Temer é o Smith que senta à mesa com máquinas e humanos, ele mesmo resultado de acordão de conveniência, com o STF, com tudo. Entende de autopreservação, e é isso que faz: conhecedor dos dois mundos (amigo do magistrado, conselheiro do presidente), intercambia vantagens de lá e cá, como um Caronte com pretensões literárias e refino de salão de bem-nascidos.
Daí que todos na sala se pareçam com o ex-presidente, porque de fato é o que são, fenotípica e ideologicamente: agentes maquinais engenhosamente preservando interesses da Matrix num convescote que faz as vezes de encontro de turma de meia-quatro no qual se discutem os modos de manter tudo como está.
Há mais elementos nesses 59 segundos, é claro. A cor das paredes, as cortinas pesadas em carmim, os candelabros, a gravidade do garçom – único de máscara – em contraste com a bufonaria em redor. E o mais importante: o ponto de vista.
Observem que a câmera assume o lugar de um entre-eles, não se alheia, ela faz parte da cena, comunga de seus valores e atos e faz quem a maneja integrar, por segundos, o mesmo mundo de regabofes finíssimos, franqueando acesso ao interdito, num voyeurismo interclasses.
A câmera, no seu passeio ao rés da mesa, percorre e se detém momentaneamente em cada um apenas o tempo suficiente para que se saiba que todos ali se irmanam física e socialmente. Todos dividem a mesma comida, o vinho, a água, os talheres de prata, numa santa ceia do topo da pirâmide.

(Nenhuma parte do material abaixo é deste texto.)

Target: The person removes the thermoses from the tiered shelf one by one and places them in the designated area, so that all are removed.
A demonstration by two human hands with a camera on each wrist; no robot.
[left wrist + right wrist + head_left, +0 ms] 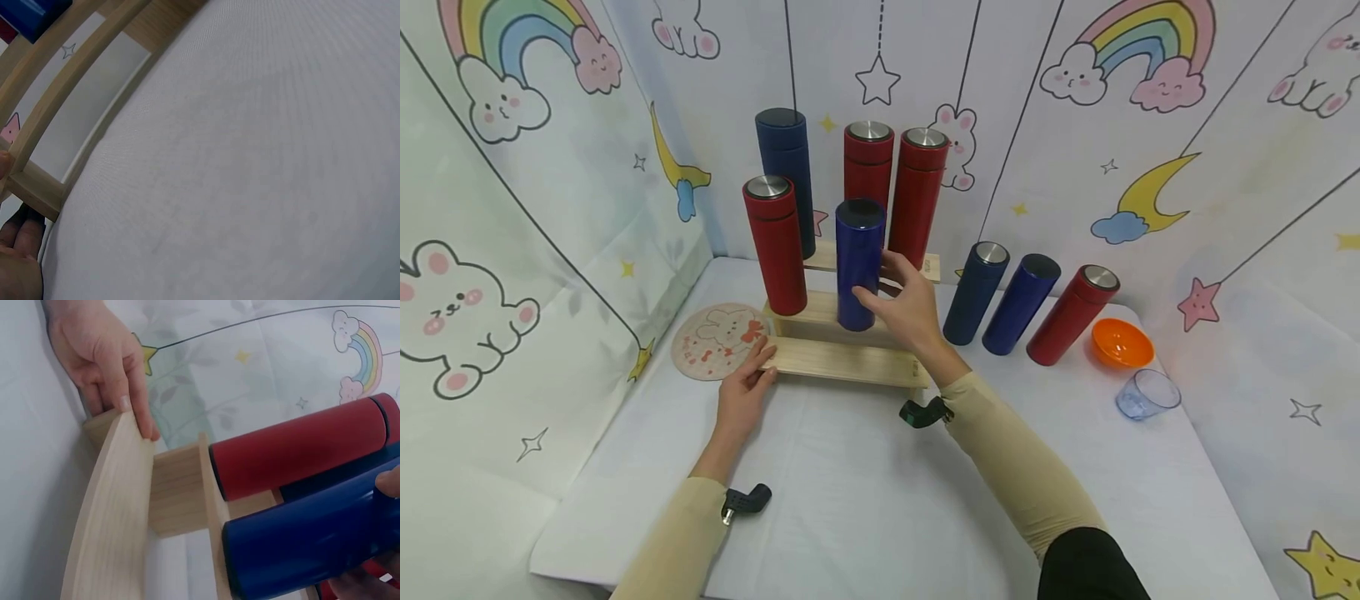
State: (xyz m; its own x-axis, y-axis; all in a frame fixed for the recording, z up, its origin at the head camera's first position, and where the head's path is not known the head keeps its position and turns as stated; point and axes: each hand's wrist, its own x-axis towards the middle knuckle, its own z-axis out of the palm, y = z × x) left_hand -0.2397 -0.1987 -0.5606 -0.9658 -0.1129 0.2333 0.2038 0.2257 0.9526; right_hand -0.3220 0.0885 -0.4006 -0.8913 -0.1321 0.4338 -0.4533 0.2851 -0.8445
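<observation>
A stepped wooden rack (850,364) stands on the white cloth. My left hand (747,393) holds the left end of its lowest step, thumb near the front edge and fingers round the end, as the right wrist view shows. My right hand (912,304) grips a glossy blue thermos (859,267) between thumb and fingers. The thermos is upright, its base at the middle step. A red thermos (777,250) is to its left on that step. Behind, on the top step, are a dark blue thermos (786,167) and two red thermoses (921,192).
Right of the rack stand a dark blue thermos (976,292), a glossy blue thermos (1021,304) and a red thermos (1072,317). Beyond them are an orange bowl (1122,343) and a clear glass (1147,395). A round rabbit-print mat (711,342) lies left of the rack.
</observation>
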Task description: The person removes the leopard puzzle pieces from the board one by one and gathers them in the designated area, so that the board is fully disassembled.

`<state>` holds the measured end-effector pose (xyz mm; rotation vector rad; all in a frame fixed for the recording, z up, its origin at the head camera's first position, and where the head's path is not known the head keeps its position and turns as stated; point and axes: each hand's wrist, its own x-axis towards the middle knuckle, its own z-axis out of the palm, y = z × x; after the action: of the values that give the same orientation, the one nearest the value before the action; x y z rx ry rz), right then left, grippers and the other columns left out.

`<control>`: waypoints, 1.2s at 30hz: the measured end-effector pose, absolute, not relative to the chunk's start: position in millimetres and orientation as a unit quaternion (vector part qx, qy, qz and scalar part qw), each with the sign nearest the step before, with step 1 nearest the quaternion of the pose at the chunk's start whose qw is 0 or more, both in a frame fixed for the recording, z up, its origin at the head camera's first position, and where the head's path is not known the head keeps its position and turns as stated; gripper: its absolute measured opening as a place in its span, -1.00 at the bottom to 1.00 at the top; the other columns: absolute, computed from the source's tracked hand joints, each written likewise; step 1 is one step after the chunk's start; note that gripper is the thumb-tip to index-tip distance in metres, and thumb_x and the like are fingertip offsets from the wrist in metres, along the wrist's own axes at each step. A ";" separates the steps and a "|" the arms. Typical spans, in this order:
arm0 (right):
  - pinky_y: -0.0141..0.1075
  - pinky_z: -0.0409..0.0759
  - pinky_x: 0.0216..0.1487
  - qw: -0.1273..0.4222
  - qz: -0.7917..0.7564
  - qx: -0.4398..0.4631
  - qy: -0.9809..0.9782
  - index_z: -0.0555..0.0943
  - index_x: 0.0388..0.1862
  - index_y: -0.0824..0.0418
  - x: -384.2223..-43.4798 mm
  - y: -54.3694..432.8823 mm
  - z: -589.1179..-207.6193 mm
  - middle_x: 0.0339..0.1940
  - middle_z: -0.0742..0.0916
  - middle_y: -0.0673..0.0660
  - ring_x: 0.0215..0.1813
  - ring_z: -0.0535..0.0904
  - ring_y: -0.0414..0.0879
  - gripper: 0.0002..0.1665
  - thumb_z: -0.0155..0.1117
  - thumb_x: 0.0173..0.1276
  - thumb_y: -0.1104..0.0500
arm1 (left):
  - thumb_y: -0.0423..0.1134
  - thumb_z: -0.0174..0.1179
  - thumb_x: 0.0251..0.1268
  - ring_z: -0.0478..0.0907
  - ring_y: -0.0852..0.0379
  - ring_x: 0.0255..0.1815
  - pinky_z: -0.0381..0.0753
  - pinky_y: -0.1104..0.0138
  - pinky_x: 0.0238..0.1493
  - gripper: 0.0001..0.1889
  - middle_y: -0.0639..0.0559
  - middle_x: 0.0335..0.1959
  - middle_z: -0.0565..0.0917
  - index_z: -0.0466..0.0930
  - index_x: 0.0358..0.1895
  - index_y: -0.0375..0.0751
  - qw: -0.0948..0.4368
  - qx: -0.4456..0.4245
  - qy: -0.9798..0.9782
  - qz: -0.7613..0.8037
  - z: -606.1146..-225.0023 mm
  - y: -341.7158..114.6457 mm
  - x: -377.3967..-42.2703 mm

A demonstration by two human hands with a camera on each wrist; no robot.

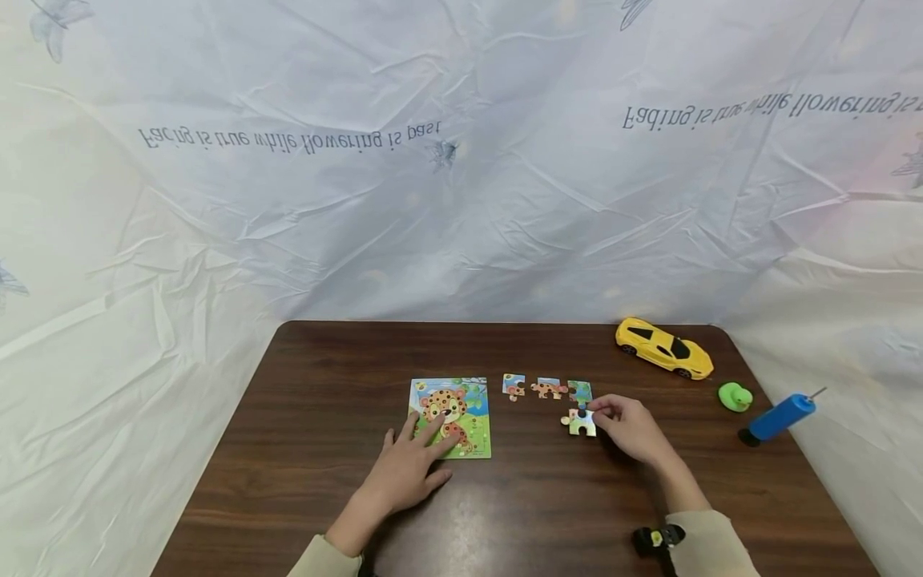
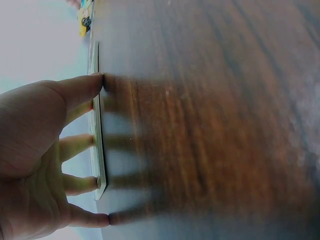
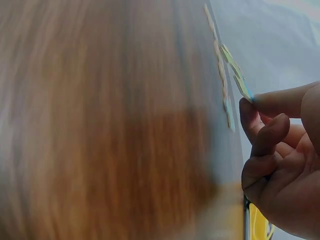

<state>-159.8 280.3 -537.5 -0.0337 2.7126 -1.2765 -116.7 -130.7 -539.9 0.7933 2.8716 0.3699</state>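
Note:
A square leopard picture puzzle board [image 1: 472, 401] lies on the brown table. Spread across its lower left is my left hand [image 1: 405, 473], fingers straight, fingertips resting on the board; the left wrist view shows the board's thin edge [image 2: 101, 165] under them. My right hand [image 1: 633, 429] pinches a green jigsaw piece [image 1: 581, 422] between thumb and fingers, and in the right wrist view the piece [image 3: 235, 70] is tilted above the tabletop. Just behind it are three loose pieces in a row: a left one [image 1: 513, 385], a spotted middle one [image 1: 549, 388] and a blue-green one [image 1: 579, 390].
At the table's [image 1: 324, 377] back right stands a yellow toy car [image 1: 663, 348]. Nearer the right edge are a green rubber duck [image 1: 735, 396] and a blue cylinder with a thin metal tip [image 1: 782, 417]. Pale printed cloth [image 1: 461, 224] hangs behind the table.

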 end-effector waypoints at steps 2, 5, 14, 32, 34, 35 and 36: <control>-0.25 0.48 -0.33 0.080 -0.422 -0.013 0.903 0.71 0.00 0.31 -158.9 284.3 -538.5 -0.21 0.72 0.12 -0.33 0.49 -0.06 -0.82 0.23 0.56 0.26 | 0.13 0.20 0.54 0.12 -0.47 0.57 0.29 -0.52 0.21 -0.42 -0.07 0.63 0.24 0.43 0.55 0.21 0.071 0.263 0.954 0.123 -539.8 -130.5 -116.8; -0.23 0.49 -0.28 0.092 -0.418 -0.004 0.904 0.71 -0.04 0.29 -158.8 286.6 -540.8 -0.24 0.72 0.10 -0.30 0.51 -0.06 -0.84 0.25 0.53 0.27 | 0.13 0.20 0.54 0.12 -0.47 0.57 0.29 -0.52 0.21 -0.42 -0.07 0.63 0.24 0.43 0.55 0.21 0.073 0.262 0.954 0.123 -539.6 -130.3 -116.7; -0.16 0.51 -0.23 0.098 -0.395 0.002 0.913 0.72 -0.03 0.25 -158.4 285.8 -544.7 -0.22 0.72 0.08 -0.27 0.54 -0.05 -0.84 0.24 0.53 0.27 | 0.13 0.21 0.53 0.12 -0.47 0.56 0.29 -0.52 0.20 -0.42 -0.07 0.63 0.24 0.43 0.55 0.21 0.070 0.264 0.954 0.122 -540.4 -130.0 -116.9; -0.15 0.50 -0.22 0.085 -0.355 0.006 0.931 0.71 0.14 0.22 -154.7 290.0 -539.3 -0.07 0.73 0.13 -0.22 0.54 -0.05 -0.72 0.13 0.62 0.22 | 0.12 0.22 0.53 0.12 -0.47 0.56 0.27 -0.54 0.20 -0.42 -0.08 0.63 0.25 0.45 0.54 0.20 0.068 0.264 0.954 0.127 -540.5 -129.8 -116.6; -0.15 0.50 -0.23 0.084 -0.357 0.007 0.930 0.71 0.14 0.22 -154.6 290.6 -539.3 -0.09 0.73 0.14 -0.24 0.53 -0.04 -0.72 0.13 0.62 0.21 | 0.12 0.22 0.52 0.12 -0.48 0.56 0.27 -0.54 0.19 -0.42 -0.08 0.63 0.25 0.45 0.54 0.19 0.068 0.264 0.954 0.127 -540.9 -129.7 -117.0; -0.16 0.48 -0.24 0.085 -0.359 0.009 0.930 0.71 0.15 0.22 -154.4 290.7 -539.2 -0.09 0.73 0.13 -0.26 0.52 -0.04 -0.72 0.14 0.62 0.21 | 0.12 0.22 0.53 0.12 -0.47 0.56 0.27 -0.54 0.20 -0.42 -0.07 0.63 0.24 0.44 0.54 0.20 0.070 0.262 0.954 0.127 -541.1 -129.6 -117.0; -0.16 0.48 -0.25 0.085 -0.358 0.011 0.930 0.70 0.15 0.22 -154.3 291.1 -539.4 -0.09 0.73 0.13 -0.27 0.51 -0.04 -0.72 0.14 0.62 0.20 | 0.12 0.21 0.53 0.12 -0.47 0.57 0.27 -0.54 0.20 -0.42 -0.07 0.63 0.24 0.44 0.54 0.20 0.070 0.262 0.954 0.127 -541.5 -129.6 -117.1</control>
<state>-154.3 291.1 -539.4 0.0322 2.7724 -1.0689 -117.1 -129.6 -541.5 0.7876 2.8714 0.3809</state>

Riem da mesma piada. É o mundo privado descortinado – as cortinas estão de fato abertas, e o conteúdo da cena, impróprio, vaza para as redes, o novo espaço público, exatamente para que escandalize e também divirta em igual medida.
Nenhum dos presentes se envergonhará do que disse ou fez na peça de vídeo de menos de um minuto, porque, na prática, nenhum deles considera ter feito ou dito nada.